**Task brief:**
This task calls for every entry below to be repeated exactly, without the pictures.

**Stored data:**
··········

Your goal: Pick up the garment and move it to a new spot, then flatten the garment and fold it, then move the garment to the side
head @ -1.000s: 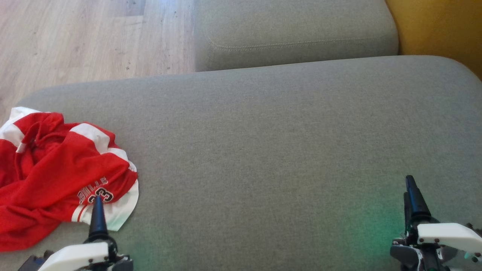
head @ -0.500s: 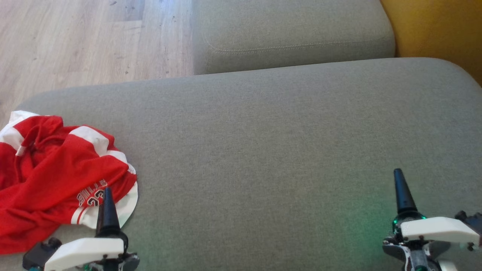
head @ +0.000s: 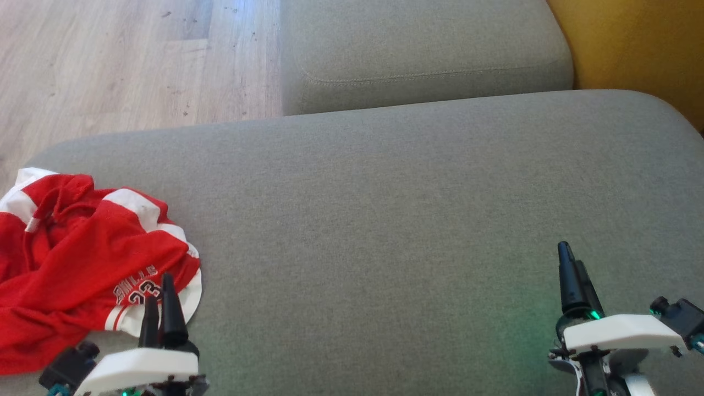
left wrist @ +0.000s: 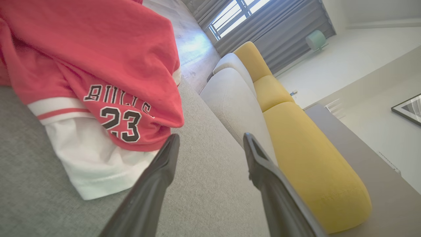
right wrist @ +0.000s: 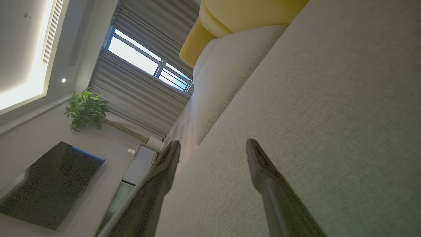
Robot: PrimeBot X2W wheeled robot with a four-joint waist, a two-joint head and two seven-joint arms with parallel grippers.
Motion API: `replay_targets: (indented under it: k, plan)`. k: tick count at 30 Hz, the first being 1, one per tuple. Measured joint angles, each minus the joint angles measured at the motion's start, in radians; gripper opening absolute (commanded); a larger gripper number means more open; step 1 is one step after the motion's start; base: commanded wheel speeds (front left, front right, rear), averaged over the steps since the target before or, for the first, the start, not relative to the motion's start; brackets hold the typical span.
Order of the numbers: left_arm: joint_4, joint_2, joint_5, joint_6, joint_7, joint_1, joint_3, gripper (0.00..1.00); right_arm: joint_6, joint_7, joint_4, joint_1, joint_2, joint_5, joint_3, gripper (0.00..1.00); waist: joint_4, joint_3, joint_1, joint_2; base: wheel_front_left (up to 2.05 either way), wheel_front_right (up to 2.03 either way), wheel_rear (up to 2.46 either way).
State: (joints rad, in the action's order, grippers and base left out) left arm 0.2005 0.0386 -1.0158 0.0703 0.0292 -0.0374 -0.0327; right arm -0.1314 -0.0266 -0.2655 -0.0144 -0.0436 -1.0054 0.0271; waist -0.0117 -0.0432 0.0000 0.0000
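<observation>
Grey sofa cushion (head: 385,209) holds the crumpled garment (head: 71,258) just ahead of our left pincer (head: 158,294), parted and empty; our right pincer (head: 569,269) likewise, well apart. We judge nothing done yet.

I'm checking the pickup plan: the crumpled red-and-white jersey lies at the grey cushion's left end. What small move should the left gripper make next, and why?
Probably ease the left gripper forward onto the crumpled red-and-white mesh jersey: it stands open and empty, tips just beside the white hem.
</observation>
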Motion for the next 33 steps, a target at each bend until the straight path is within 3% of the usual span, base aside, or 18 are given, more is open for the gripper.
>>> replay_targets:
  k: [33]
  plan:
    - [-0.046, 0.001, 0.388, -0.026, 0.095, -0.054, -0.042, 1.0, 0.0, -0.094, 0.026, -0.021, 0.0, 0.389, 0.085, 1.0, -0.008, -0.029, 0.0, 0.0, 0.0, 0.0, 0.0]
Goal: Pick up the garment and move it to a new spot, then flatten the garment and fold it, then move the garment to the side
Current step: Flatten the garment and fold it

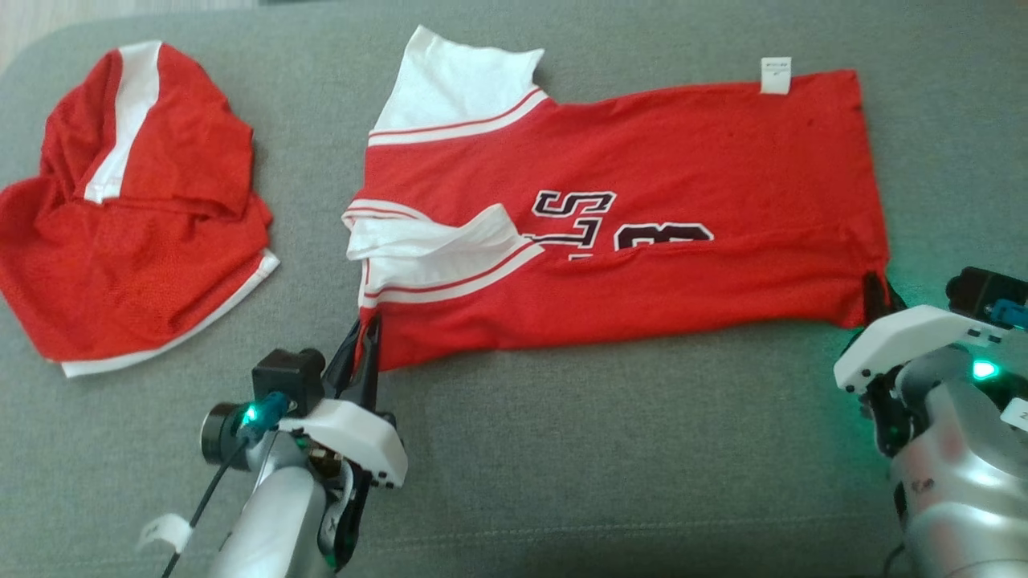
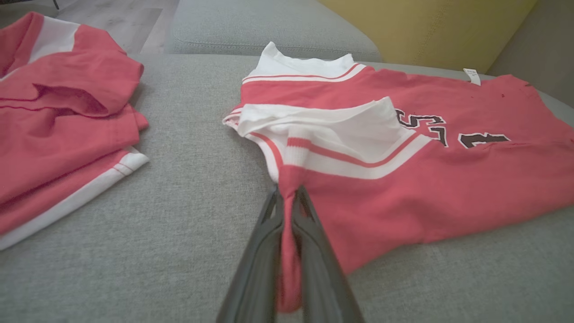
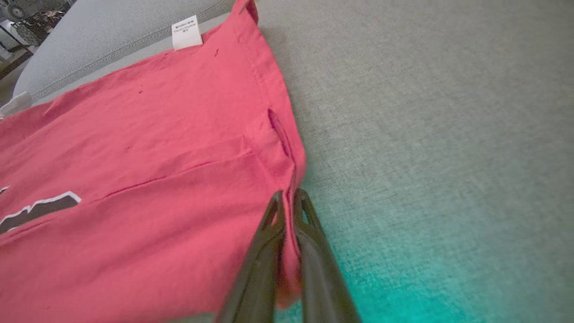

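The grey couch seat [image 1: 562, 449] carries the red jersey [image 1: 683, 160], spread lengthwise across its middle with the near edge already turned over the lettering. A second red garment [image 1: 136, 241] lies heaped well to the left. The left gripper [image 2: 287, 195] is clenched on the near shoulder corner and the right gripper [image 3: 289, 197] on the near hem corner. This looks like the fold. Lift both corners level, keep the cloth taut between them, and carry it toward the far edge by the care label [image 1: 775, 75] — minding the bunched white sleeve [image 1: 438, 237].

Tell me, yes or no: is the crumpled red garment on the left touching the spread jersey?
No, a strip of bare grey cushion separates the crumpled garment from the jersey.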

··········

**Expected answer:**
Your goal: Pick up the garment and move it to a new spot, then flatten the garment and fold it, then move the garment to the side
head @ -1.000s: 
head @ -0.500s: 
head @ +0.000s: 
left wrist @ +0.000s: 
right wrist @ +0.000s: 
Robot: PrimeBot X2W wheeled robot with a four-joint waist, a two-joint head and two seven-joint arms with parallel grippers.
Motion API: `replay_targets: (indented under it: k, plan)`. k: tick count at 30 Hz, the first being 1, one per tuple. Measured joint angles, each minus the joint angles measured at the motion's start, in radians; gripper opening absolute (commanded); a larger gripper number means more open; step 1 is one step after the motion's start; base: commanded wheel speeds (front left, front right, rear), averaged over the steps since the target before or, for the first, the start, not relative to the motion's start; brackets hold the typical span.
Order of the numbers: left_arm: joint_4, joint_2, joint_5, joint_6, joint_7, joint_1, joint_3, gripper (0.00..1.00); right_arm: joint_6, joint_7, joint_4, joint_1, joint_2, joint_5, joint_3, gripper (0.00..1.00); waist: joint_4, joint_3, joint_1, joint_2; base: wheel_front_left (up to 2.05 either way), wheel_front_right (up to 2.03 either way), wheel_rear (up to 2.46 either way).
State: (joints rad, in the action's order, grippers and base left out) left arm 0.2005 0.0386 -1.0158 0.0703 0.0292 -0.0374 -0.0327; right arm -0.1314 -0.0266 -0.2655 -0.0144 -0.0436 -1.0054 0.0271; waist -0.0117 -0.0432 0.0000 0.0000
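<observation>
Grey sofa cushion (head: 385,209) holds the crumpled garment (head: 71,258) just ahead of our left pincer (head: 158,294), parted and empty; our right pincer (head: 569,269) likewise, well apart. We judge nothing done yet.

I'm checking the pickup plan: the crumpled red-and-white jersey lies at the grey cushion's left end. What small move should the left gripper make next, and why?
Probably ease the left gripper forward onto the crumpled red-and-white mesh jersey: it stands open and empty, tips just beside the white hem.
</observation>
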Motion for the next 33 steps, a target at each bend until the straight path is within 3% of the usual span, base aside, or 18 are given, more is open for the gripper.
>>> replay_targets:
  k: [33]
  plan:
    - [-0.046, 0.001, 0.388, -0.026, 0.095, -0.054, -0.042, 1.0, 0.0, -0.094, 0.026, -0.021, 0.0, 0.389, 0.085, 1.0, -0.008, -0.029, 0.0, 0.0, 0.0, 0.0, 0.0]
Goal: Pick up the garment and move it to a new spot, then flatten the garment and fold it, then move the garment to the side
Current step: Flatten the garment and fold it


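The grey couch seat [image 1: 562, 449] carries the red jersey [image 1: 683, 160], spread lengthwise across its middle with the near edge already turned over the lettering. A second red garment [image 1: 136, 241] lies heaped well to the left. The left gripper [image 2: 287, 195] is clenched on the near shoulder corner and the right gripper [image 3: 289, 197] on the near hem corner. This looks like the fold. Lift both corners level, keep the cloth taut between them, and carry it toward the far edge by the care label [image 1: 775, 75] — minding the bunched white sleeve [image 1: 438, 237].

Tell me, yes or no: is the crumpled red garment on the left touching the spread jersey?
No, a strip of bare grey cushion separates the crumpled garment from the jersey.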

No further work is required for this exercise.